Exercise description - Please repeat the lines below, exactly and only, from the one that holds "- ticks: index" through the one that holds "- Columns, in".

Provided information -
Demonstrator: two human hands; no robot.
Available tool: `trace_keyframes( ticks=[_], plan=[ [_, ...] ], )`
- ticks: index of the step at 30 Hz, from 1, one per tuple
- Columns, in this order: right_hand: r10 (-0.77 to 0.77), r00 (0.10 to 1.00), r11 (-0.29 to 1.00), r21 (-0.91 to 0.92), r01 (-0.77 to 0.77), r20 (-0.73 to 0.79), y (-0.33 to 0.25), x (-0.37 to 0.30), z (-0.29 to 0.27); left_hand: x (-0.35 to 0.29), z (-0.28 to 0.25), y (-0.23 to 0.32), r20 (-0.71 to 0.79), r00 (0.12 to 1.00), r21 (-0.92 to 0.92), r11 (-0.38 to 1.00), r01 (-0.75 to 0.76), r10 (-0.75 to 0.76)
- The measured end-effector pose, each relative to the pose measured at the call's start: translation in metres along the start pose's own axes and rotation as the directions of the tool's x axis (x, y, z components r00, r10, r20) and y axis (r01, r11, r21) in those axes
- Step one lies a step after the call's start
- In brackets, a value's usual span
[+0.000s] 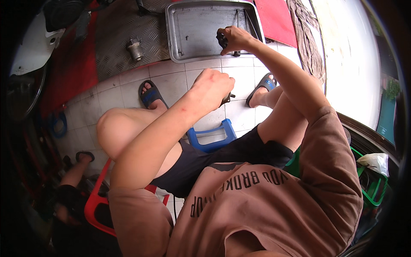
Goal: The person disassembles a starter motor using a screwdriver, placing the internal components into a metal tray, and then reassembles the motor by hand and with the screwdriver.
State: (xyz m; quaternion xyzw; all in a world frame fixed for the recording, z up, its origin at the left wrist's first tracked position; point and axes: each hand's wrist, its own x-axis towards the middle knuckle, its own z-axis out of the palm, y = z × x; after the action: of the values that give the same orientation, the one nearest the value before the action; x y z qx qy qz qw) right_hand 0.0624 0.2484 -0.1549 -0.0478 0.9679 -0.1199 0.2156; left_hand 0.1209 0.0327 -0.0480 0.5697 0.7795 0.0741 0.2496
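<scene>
Over the tiled floor, between my knees, my left hand is closed round a small dark metal part. Most of that part is hidden by the hand; only a dark end with a short stub shows beneath the fingers. Farther off, my right hand grips a black, lumpy part between thumb and fingers, above the near right side of a grey metal tray. Thin rod-like tools lie in the tray's right end, beyond that hand. What kind of part either hand holds, I cannot make out.
A silvery cylindrical metal part stands on the checkered metal plate left of the tray. A brown cloth lies at the right. A blue plastic stool sits between my legs, a red plastic stool at lower left, near another person's leg.
</scene>
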Motion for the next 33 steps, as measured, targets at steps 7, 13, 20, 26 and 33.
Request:
trace_keyframes(
  ticks=[7, 13, 20, 26, 33],
  plan=[
    [0.096, 0.992, 0.994, -0.051, -0.092, 0.085, -0.029, 0.081, 0.027, -0.007, 0.015, -0.005, 0.046, 0.997, 0.06, 0.997, 0.054, -0.057],
    [0.136, 0.972, 0.991, 0.036, -0.131, -0.19, -0.031, 0.157, 0.035, -0.018, 0.005, -0.003, 0.121, 0.982, 0.158, 0.979, 0.127, -0.147],
    [0.167, 0.946, 0.983, -0.024, -0.181, -0.277, -0.037, 0.183, 0.035, -0.022, -0.007, 0.004, 0.157, 0.974, 0.148, 0.979, 0.137, -0.16],
    [0.076, 0.926, 0.988, -0.098, -0.12, -0.37, -0.05, 0.165, 0.029, -0.025, -0.01, 0.001, 0.194, 0.966, 0.168, 0.976, 0.137, -0.169],
    [-0.066, 0.961, 0.987, -0.161, 0.022, -0.269, -0.057, 0.138, 0.023, -0.016, -0.015, 0.005, 0.207, 0.972, 0.187, 0.98, 0.071, -0.11]
  ],
)
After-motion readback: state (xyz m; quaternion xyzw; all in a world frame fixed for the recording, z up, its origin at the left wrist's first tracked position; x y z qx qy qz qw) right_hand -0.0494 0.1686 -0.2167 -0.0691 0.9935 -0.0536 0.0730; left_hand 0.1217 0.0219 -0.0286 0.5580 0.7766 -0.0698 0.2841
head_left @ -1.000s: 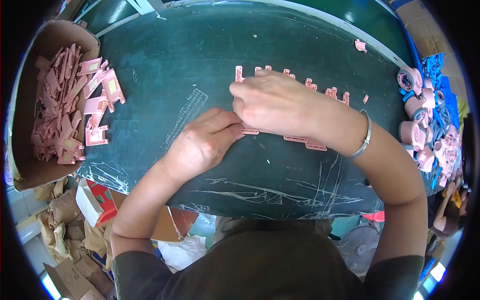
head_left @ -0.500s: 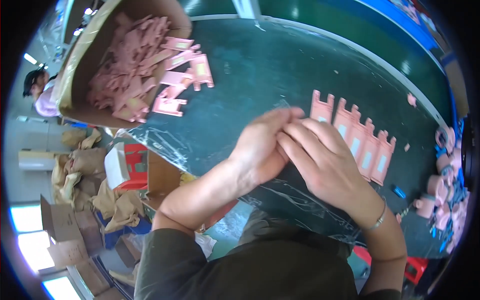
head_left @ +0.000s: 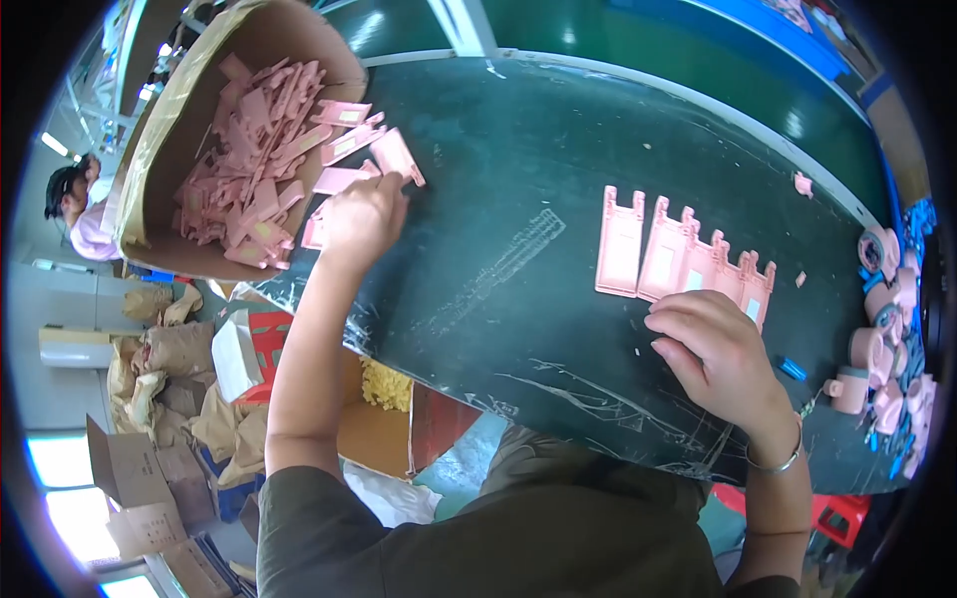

Result for this exercise -
- ticks: index of the step at 30 Hz, from 1, one per tuple
- Columns, in this order: right_hand: r10 (-0.77 to 0.77), r00 (0.10 to 1.00), r11 (-0.29 to 1.00), r21 (-0.91 to 0.92), r01 (-0.77 to 0.77), r20 (-0.73 to 0.79), y (-0.33 to 0.25), x (-0.37 to 0.30), z (-0.29 to 0.27); left_hand: x (-0.35 to 0.29), z (-0.28 to 0.25), y (-0.23 to 0.32), r20 (-0.71 to 0.79), r00 (0.12 to 1.00), r21 (-0.92 to 0.92), r11 (-0.38 to 1.00), r01 (-0.75 to 0.76), r10 (-0.75 to 0.76)

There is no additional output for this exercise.